フィンセント・ファン・ゴッホ / Vincent van Gogh
「大ゴッホ展 夜のカフェテラス」展では、フィンセント・ファン・ゴッホが1885年8月に油彩でカンヴァスに描いた作品「掘る人」が展示されています。この作品は、画家がオランダのヌーネンに滞在していた時期に制作されたもので、当時のゴッホの農民や労働者への深い共感と、彼らの厳しい生活の描写に焦点を当てた画風を象徴しています。
「掘る人」は、フィンセント・ファン・ゴッホが画家としてのキャリアを本格的に開始したばかりのオランダ時代、特に1883年から1885年にかけてヌーネンで活動していた時期に制作されました。この時期のゴッホは、後に見られる鮮やかな色彩の作品とは大きく異なり、「労働する人間の現実」を重厚に描くことに注力していました。彼は、自身の宗教観から生まれる「我が手を汚して働く人々への尊敬」を抱いており、農民や労働者階級の人々に特別な愛着と共感を寄せていました。実際に、彼は農村に通い、畑で働く人々の姿をスケッチし、彼らと同じように質素な生活を送りながらその日常を観察していました。この作品は、彼が農民の「性格を捉える」ために行っていた人物研究の一部であり、彼らの労働の尊厳と厳しさを表現しようとする強い意図が込められていると推測されます。特に1885年は、ゴッホが農民の生活を描いた集大成ともいえる大作「じゃがいもを食べる人々」を完成させた時期でもあり、この「掘る人」も同時期のゴッホの主題への関心を色濃く反映しています。
本作「掘る人」は油彩でカンヴァスに描かれています。ゴッホのオランダ時代の作品に共通する特徴として、暗色調を基調とした写実的で重厚な表現が挙げられます。この時期のゴッホは、粗く力強い筆のタッチで絵具を厚く塗り重ねることで、画面全体にずっしりとした質感を与えていました。 色彩は茶色、黒、暗い緑などが中心であり、明るさや華やかさよりも、対象の存在感や重みを強調する意図が見られます。 「掘る人」においても、こうした初期ゴッホの技法が用いられ、土を掘る人物の肉体的な労働の重みや、彼らが生きる厳しい環境を視覚的に表現しています。後のパリ時代以降に開花する鮮やかな色彩や渦巻くような筆致とは対照的ですが、この時期に培われた観察力と構成力は、その後のゴッホの表現の土台となっています。
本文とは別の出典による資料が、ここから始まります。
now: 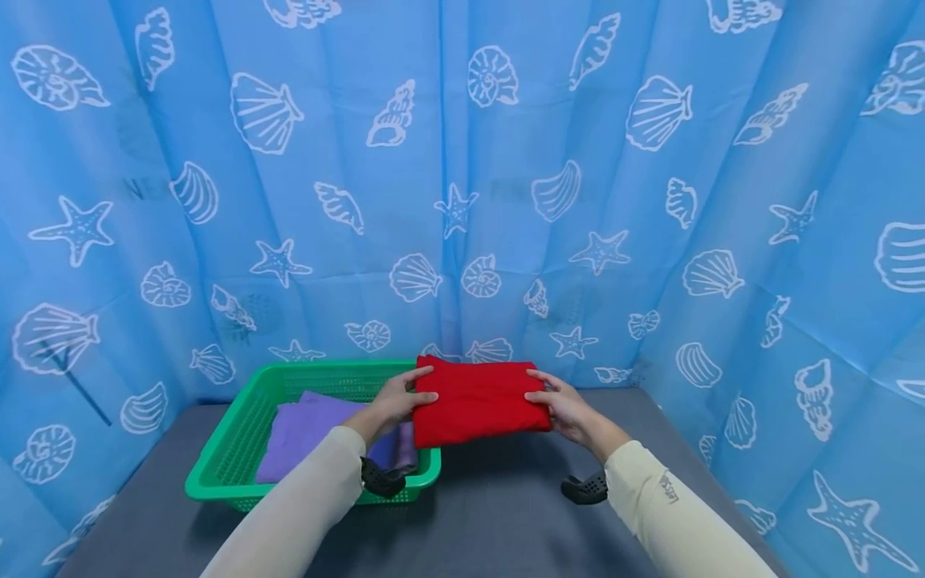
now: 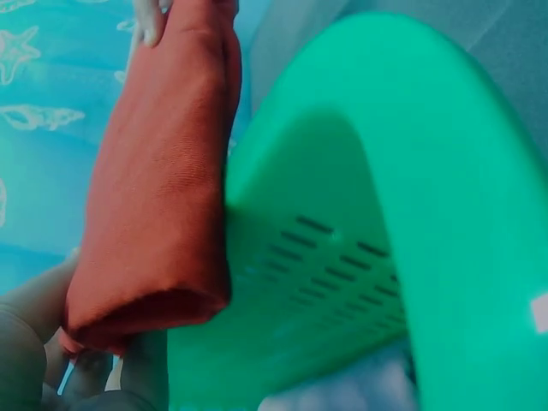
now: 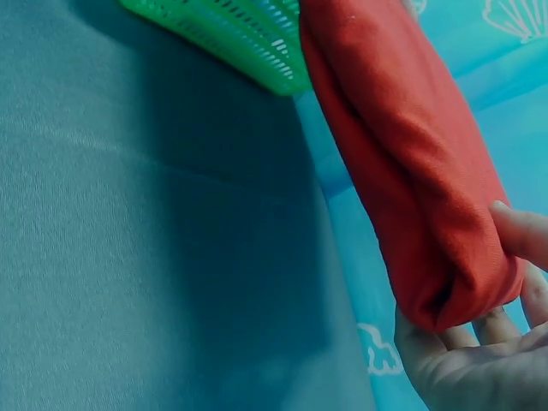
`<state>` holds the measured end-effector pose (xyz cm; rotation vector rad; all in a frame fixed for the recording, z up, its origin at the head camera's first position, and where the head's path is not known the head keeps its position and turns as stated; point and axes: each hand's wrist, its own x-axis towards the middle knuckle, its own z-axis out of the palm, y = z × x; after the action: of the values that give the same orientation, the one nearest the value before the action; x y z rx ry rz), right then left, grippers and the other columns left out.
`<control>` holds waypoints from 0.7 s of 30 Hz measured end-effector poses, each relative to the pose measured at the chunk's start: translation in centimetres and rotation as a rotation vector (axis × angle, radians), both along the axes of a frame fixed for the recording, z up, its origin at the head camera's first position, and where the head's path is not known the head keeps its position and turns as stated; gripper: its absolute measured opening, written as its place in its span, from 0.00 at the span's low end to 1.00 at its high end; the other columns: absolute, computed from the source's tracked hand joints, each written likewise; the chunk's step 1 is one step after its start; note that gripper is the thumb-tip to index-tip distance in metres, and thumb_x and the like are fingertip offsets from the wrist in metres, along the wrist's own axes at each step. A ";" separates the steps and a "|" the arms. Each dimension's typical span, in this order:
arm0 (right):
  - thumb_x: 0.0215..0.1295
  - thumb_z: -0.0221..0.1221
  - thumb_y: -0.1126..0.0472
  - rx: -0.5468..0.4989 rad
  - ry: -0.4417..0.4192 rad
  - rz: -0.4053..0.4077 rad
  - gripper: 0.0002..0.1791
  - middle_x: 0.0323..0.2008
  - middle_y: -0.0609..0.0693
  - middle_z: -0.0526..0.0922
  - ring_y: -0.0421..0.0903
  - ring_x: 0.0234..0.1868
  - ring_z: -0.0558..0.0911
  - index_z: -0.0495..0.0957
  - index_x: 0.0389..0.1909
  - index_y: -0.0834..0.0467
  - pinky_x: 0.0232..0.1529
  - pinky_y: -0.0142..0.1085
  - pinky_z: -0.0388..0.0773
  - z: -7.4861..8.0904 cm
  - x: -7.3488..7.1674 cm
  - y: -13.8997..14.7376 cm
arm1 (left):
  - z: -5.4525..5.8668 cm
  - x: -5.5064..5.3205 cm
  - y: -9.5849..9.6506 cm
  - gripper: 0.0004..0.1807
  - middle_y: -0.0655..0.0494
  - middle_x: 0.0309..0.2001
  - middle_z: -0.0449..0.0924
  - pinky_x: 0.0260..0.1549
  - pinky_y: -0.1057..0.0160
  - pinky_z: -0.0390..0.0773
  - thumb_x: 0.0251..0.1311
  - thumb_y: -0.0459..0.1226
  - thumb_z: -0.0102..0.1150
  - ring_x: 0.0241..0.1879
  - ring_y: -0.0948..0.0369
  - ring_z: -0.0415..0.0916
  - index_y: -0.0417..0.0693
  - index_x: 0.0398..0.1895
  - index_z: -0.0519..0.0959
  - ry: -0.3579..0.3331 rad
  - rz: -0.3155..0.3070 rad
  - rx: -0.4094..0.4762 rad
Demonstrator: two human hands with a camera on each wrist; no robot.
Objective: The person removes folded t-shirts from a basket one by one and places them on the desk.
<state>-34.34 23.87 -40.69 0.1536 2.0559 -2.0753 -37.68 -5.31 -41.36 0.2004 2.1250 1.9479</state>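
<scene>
A folded red cloth [image 1: 480, 401] is held up off the table between both hands. My left hand [image 1: 393, 401] grips its left end, thumb on the near face and fingers around the edge. At the opposite end, my right hand [image 1: 567, 405] pinches the cloth the same way. The right wrist view shows the red cloth [image 3: 411, 154] as several thick layers, its lower end between thumb and fingers. A green plastic basket [image 1: 224, 449] stands at the left, partly behind my left arm. In it lie a folded purple cloth [image 1: 296, 437] and a darker checked cloth [image 1: 406, 449].
The basket and cloth are above a dark grey table surface [image 1: 491, 514]. A blue curtain [image 1: 462, 201] printed with white shells and starfish surrounds the table at the back and sides. The basket's rim [image 2: 462, 128] lies close beside my left hand.
</scene>
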 end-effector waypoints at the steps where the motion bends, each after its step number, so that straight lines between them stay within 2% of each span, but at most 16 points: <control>1: 0.57 0.60 0.61 0.001 0.001 -0.004 0.35 0.60 0.59 0.58 0.51 0.39 0.78 0.58 0.65 0.48 0.38 0.44 0.77 0.0 0.0 0.1 | 0.0 -0.1 0.2 0.34 0.42 0.57 0.65 0.33 0.55 0.78 0.53 0.34 0.62 0.40 0.52 0.75 0.51 0.65 0.62 -0.006 0.003 0.002; 9: 0.57 0.59 0.60 0.004 -0.015 -0.022 0.35 0.61 0.59 0.57 0.52 0.39 0.78 0.58 0.65 0.48 0.38 0.44 0.77 -0.4 0.1 1.3 | -0.5 -0.4 1.7 0.34 0.42 0.57 0.65 0.33 0.56 0.78 0.52 0.32 0.62 0.38 0.53 0.76 0.50 0.65 0.62 -0.016 0.010 -0.036; 16: 0.59 0.57 0.59 0.022 -0.002 -0.042 0.33 0.61 0.59 0.57 0.50 0.36 0.79 0.57 0.66 0.48 0.37 0.44 0.77 -0.4 0.0 2.6 | 0.2 -0.6 3.3 0.34 0.42 0.57 0.65 0.33 0.56 0.78 0.52 0.32 0.62 0.41 0.52 0.74 0.49 0.64 0.64 -0.027 0.033 -0.069; 21: 0.60 0.57 0.60 0.020 -0.009 -0.046 0.34 0.62 0.60 0.56 0.50 0.39 0.78 0.55 0.67 0.48 0.38 0.44 0.77 -0.4 -0.1 3.4 | 0.7 -0.6 4.6 0.32 0.41 0.56 0.66 0.34 0.57 0.78 0.52 0.30 0.61 0.44 0.50 0.72 0.48 0.63 0.65 0.008 0.049 -0.118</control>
<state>-34.41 27.26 -41.09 0.2149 2.0875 -2.0769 -38.31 -0.67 -40.68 0.1346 2.2617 1.8434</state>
「掘る人」のモチーフである「掘る」という行為は、人間の根源的な労働、そして大地との深い繋がりを象徴しています。ゴッホは、この作品を通じて、貧しい農民たちの厳しい生活の現実、そして彼らが土を耕すことで得られる糧の尊さを表現しようとしました。 彼の手紙には、「じゃがいもを食べる人々がその手で土を掘ったということが伝わるように努めた」という記述があり、肉体労働によって生計を立てる人々の手の描写に、彼らの労働の誇りを込めていたことが示唆されています。 この作品に描かれた人物像は、当時の産業化が進む社会の中で、職業を変える機会が少なく貧困に苦しんでいたワーキングプアの生活を映し出すものであり、ゴッホの社会に対する深い洞察と、弱者への共感が込められた主題であると解釈されます。
ゴッホのオランダ時代、特にヌーネンで制作された農民画は、当時はほとんど商業的な成功を得られませんでした。彼の弟テオからも、作品の暗い色彩や素朴な描写について批判を受けることもありました。 しかし、ゴッホ自身は、洗練された美しさよりも、労働者の無骨なスタイルと現実を表現することに深い満足を見出していました。 これらの初期作品は、後に彼を有名にした鮮やかな色彩の作品群とは大きく異なるものの、ゴッホの芸術的発展において極めて重要な基礎を築きました。彼の初期の農民画は、人間や自然に対する敬愛、そして「物に感情を込める」というゴッホの根本的な作風が既に始まっていたことを示しています。 ポスト印象派の代表的な画家として、ゴッホの作品は20世紀初頭に出現したフォーヴィスムやドイツ表現主義といった前衛芸術家たちに大きな影響を与え、近代美術の基礎に貢献しました。 「掘る人」のような作品は、彼の後期の爆発的な表現へと繋がる、内面と対象への真摯な探求の萌芽を見ることができる貴重な作品群として、現代において再評価されています。